PROBLEM TO SOLVE: Reproduce the listing exactly. Omit pictures.

DATA SEGMENT:

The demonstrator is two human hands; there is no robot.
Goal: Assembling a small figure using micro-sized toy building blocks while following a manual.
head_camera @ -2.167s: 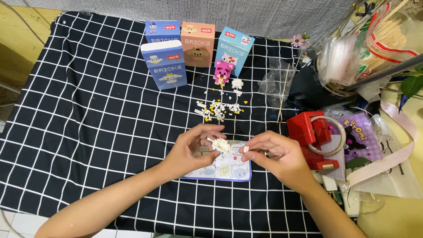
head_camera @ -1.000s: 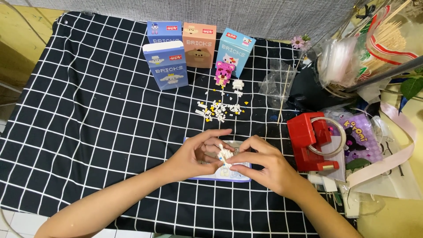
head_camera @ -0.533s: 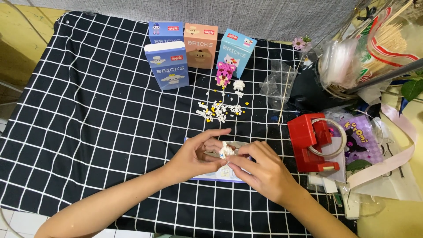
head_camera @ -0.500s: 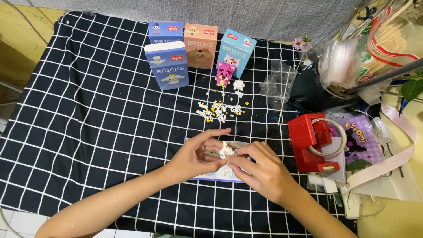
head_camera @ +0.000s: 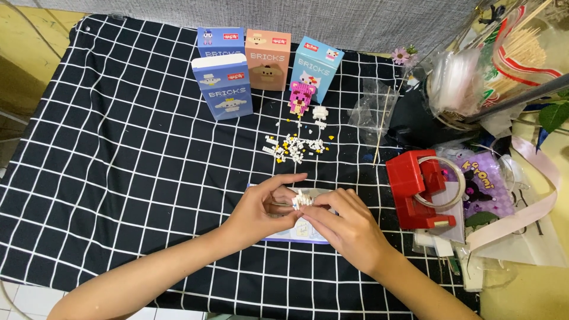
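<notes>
My left hand [head_camera: 261, 208] and my right hand [head_camera: 345, 226] meet over a printed instruction sheet [head_camera: 308, 232] on the black checked cloth. Both pinch a small white brick assembly [head_camera: 303, 200] between thumbs and fingertips, just above the sheet. A scatter of tiny white and yellow loose bricks [head_camera: 294, 147] lies a little beyond the hands. A small pink brick figure [head_camera: 300, 98] and a small white brick piece [head_camera: 320, 112] stand behind that scatter.
Several upright brick boxes stand at the back: two blue [head_camera: 223, 86], one orange-brown [head_camera: 268, 58], one light blue [head_camera: 317, 64]. A red tape dispenser [head_camera: 418, 188] sits right of the hands. Clear plastic bags [head_camera: 374, 105], a purple pouch [head_camera: 480, 189] and clutter crowd the right edge.
The hands have come closer together over the sheet, my right hand shifting left onto the white assembly. The view has drifted slightly.
</notes>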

EXERCISE ANSWER:
The demonstrator is two human hands; there is no robot.
Goal: Assembling a small figure using micro-sized toy building blocks while following a manual.
head_camera @ -2.167s: 
head_camera @ -1.000s: 
head_camera @ -0.533s: 
head_camera @ -0.500s: 
head_camera @ +0.000s: 
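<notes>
My left hand [head_camera: 261, 208] and my right hand [head_camera: 345, 226] meet over a printed instruction sheet [head_camera: 308, 232] on the black checked cloth. Both pinch a small white brick assembly [head_camera: 303, 200] between thumbs and fingertips, just above the sheet. A scatter of tiny white and yellow loose bricks [head_camera: 294, 147] lies a little beyond the hands. A small pink brick figure [head_camera: 300, 98] and a small white brick piece [head_camera: 320, 112] stand behind that scatter.
Several upright brick boxes stand at the back: two blue [head_camera: 223, 86], one orange-brown [head_camera: 268, 58], one light blue [head_camera: 317, 64]. A red tape dispenser [head_camera: 418, 188] sits right of the hands. Clear plastic bags [head_camera: 374, 105], a purple pouch [head_camera: 480, 189] and clutter crowd the right edge.
The hands have come closer together over the sheet, my right hand shifting left onto the white assembly. The view has drifted slightly.
</notes>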

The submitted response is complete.